The construction of the Erie Canal sealed New York as the Empire State, leading an entirely new era of entrepreneurship, and spawned the Industrial Revolution in the country. And in the 1820s, a religious revival that began in Adams, NY, led by Charles Grandison Finney, spread across the state and across the nation. This eventually spawned religious revivals across the world in Wales, Scotland, and the Scandinavian countries. The Mohawk Valley became known as the “Burned Over District” because of the zeal and fervent devotion of Christians. From this revival sprang movements for women’s rights and the abolition of slavery. New York State– and especially the Mohawk Valley– led the nation once again.
I did not grow up in the Mohawk Valley. I am a relatively new import, although I am a New York native. I’m actually a descendant of the Algonquin Indians, so I don’t suppose I can get any more New York native than if I sprang out of the soil. Living in the Mohawk Valley is a interesting experience. The area is very self-absorbed. I don’t mean that in a necessarily negative way. This area is very cloistered and not as cosmopolitan as, say, Syracuse or Binghamton. And there is no desire for the Mohawk Valley to become cosmopolitan; the people of the Valley seem to like their traditional ways. I suppose this is what attracts young families, as the Mohawk Valley touts itself as a wonderful place to raise a family.

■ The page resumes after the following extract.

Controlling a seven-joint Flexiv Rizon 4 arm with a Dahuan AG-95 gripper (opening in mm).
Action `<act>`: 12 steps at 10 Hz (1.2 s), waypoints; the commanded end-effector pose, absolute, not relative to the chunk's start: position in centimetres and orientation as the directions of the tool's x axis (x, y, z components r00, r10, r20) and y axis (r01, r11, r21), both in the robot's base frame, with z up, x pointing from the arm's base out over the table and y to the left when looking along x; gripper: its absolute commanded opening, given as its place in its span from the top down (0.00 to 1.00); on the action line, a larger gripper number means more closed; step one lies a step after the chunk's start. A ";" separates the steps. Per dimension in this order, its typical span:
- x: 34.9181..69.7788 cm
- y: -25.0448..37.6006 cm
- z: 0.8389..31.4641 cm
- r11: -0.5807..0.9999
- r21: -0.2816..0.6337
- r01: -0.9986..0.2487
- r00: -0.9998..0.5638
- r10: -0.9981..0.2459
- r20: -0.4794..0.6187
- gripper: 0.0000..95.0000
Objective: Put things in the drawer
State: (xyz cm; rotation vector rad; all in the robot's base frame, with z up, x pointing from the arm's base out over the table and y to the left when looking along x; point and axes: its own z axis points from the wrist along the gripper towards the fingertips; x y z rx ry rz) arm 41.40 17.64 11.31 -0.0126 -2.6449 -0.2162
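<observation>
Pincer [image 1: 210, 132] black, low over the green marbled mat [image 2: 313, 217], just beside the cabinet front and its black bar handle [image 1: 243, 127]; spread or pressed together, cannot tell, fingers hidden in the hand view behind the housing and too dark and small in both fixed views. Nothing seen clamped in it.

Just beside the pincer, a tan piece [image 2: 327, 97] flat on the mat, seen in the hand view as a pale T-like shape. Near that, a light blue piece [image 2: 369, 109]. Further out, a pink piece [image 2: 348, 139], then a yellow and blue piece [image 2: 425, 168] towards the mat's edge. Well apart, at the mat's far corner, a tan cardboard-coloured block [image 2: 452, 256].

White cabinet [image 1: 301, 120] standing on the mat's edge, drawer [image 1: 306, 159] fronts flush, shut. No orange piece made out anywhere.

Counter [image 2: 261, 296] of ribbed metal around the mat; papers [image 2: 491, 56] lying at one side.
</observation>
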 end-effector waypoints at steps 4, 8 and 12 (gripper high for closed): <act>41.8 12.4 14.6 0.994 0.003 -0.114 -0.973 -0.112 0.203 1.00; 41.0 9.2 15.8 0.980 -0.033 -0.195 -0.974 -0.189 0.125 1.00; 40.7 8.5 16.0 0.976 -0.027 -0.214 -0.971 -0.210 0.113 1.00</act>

In June 2006, Upstate New York was hit massively hard with flooding catastrophies. The rain just never seemed to stop. My own property has been flooded a dozen times in the past decade. I dug up this old YouTube video of a restaurant in a nearby town that was washed away in the floods. The second video is an aerial video of the flooded Mohawk River. The pictures are stunning.
New York has been experiencing another series of battles over the years, this time for the heart and soul of the state. Horrible economic and legislative policies tailored to benefit New York City at the expense of rural Upstate has caused New York to spin into a nosedive. New York is expecting to lose at least two congressional seats after the next census, due to severely declining population; New York is losing its political clout and seems to have forgotten its roots. It was actually Upstate’s Erie Canal and Finney’s Great Awakening that made New York City the hub that it is and the success that it found, but I think those facts have been forgotten. Time will tell if New York will see another awakening.